Now, we are happy. We can actually live. 

I started driving in 1984. I have been driving for more than 30 years. I lost all my youth because of the lending. They’re killers, you know. You pay, pay. You pay, and you still owe more. I don’t know what kind of accounting they’re doing. They’re killers!

Being in the union means having a stronger voice, not only to educate you but also in the form of expression. They represent you, they go, they fight. They ended up bringing all of these people together. An individual driver is much weaker. That’s the importance of the union or people who organize themselves. 
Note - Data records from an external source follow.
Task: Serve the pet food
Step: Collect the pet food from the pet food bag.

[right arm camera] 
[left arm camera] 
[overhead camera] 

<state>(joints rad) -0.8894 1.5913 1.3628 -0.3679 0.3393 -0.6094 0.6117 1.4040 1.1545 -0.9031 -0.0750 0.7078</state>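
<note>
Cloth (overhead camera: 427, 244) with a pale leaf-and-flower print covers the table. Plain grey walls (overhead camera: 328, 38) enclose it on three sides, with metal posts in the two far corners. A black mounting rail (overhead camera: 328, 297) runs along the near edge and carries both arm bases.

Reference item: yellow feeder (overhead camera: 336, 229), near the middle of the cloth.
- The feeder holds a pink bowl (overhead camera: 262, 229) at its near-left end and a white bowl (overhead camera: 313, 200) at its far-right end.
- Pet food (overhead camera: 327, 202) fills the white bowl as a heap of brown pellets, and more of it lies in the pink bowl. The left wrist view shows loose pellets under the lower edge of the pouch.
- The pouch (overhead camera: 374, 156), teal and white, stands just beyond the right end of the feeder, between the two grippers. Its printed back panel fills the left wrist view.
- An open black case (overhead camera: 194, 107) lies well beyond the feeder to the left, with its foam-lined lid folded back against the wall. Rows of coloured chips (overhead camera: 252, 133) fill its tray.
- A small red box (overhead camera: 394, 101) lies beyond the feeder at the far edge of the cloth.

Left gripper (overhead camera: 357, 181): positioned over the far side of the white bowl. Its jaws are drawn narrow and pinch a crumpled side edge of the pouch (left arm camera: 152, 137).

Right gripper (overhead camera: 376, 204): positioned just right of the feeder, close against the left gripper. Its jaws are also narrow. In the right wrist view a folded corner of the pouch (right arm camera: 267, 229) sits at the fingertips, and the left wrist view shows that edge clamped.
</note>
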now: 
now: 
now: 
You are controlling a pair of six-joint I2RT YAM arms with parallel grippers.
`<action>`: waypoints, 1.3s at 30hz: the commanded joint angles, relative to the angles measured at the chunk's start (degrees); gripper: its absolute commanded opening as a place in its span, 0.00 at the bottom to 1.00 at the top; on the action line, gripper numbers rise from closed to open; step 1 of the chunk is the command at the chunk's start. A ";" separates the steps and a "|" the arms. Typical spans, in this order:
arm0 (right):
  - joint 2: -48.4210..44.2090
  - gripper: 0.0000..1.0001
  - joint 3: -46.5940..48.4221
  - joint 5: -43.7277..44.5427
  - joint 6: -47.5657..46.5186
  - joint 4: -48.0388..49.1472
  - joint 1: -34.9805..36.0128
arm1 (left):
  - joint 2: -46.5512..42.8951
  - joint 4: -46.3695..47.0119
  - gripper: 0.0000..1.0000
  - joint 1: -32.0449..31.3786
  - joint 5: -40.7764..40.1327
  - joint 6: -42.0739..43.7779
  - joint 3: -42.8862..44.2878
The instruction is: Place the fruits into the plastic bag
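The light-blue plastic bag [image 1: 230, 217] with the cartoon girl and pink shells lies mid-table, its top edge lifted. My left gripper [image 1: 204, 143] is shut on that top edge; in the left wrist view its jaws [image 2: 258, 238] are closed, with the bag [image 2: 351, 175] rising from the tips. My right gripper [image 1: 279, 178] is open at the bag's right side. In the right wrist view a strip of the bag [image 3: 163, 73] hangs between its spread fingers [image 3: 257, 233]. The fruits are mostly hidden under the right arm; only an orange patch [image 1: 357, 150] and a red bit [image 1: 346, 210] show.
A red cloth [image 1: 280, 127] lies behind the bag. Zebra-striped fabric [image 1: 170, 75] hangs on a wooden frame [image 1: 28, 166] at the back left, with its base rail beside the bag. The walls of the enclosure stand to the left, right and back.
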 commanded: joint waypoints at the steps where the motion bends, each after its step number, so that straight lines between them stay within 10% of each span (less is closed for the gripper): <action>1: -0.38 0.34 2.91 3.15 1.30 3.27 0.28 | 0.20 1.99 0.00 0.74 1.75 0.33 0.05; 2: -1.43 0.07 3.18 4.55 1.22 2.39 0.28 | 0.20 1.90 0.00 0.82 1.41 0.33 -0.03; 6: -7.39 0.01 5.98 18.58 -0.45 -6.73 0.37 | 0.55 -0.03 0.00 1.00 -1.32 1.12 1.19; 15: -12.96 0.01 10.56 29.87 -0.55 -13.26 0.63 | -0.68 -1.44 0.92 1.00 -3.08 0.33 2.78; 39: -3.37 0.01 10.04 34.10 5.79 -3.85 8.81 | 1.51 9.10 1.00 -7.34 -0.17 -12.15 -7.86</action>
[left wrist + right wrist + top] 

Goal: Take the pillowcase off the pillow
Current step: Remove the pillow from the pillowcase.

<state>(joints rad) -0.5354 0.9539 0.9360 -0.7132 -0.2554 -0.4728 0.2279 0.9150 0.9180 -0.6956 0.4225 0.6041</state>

William is both a taxi driver and a statistics professor. 

It’s a big difference. Before this victory, I was depressed. Look at me, a college professor who is going to look in the garbage for a sandwich. I was totally depressed but I didn’t know it. I would wake up every morning and think, It’s clear. They will take everything. They will take the house.

Before, I was paying $4,000. Now I should be paying $1,222. But I’m not sure yet. 

I am sure of corruption and greed in this country. Yeah, it’s good. But the wealth is not properly distributed. 

We have to fight because nobody’s going to change for us. We have to fight for this by ourselves. The people are creative.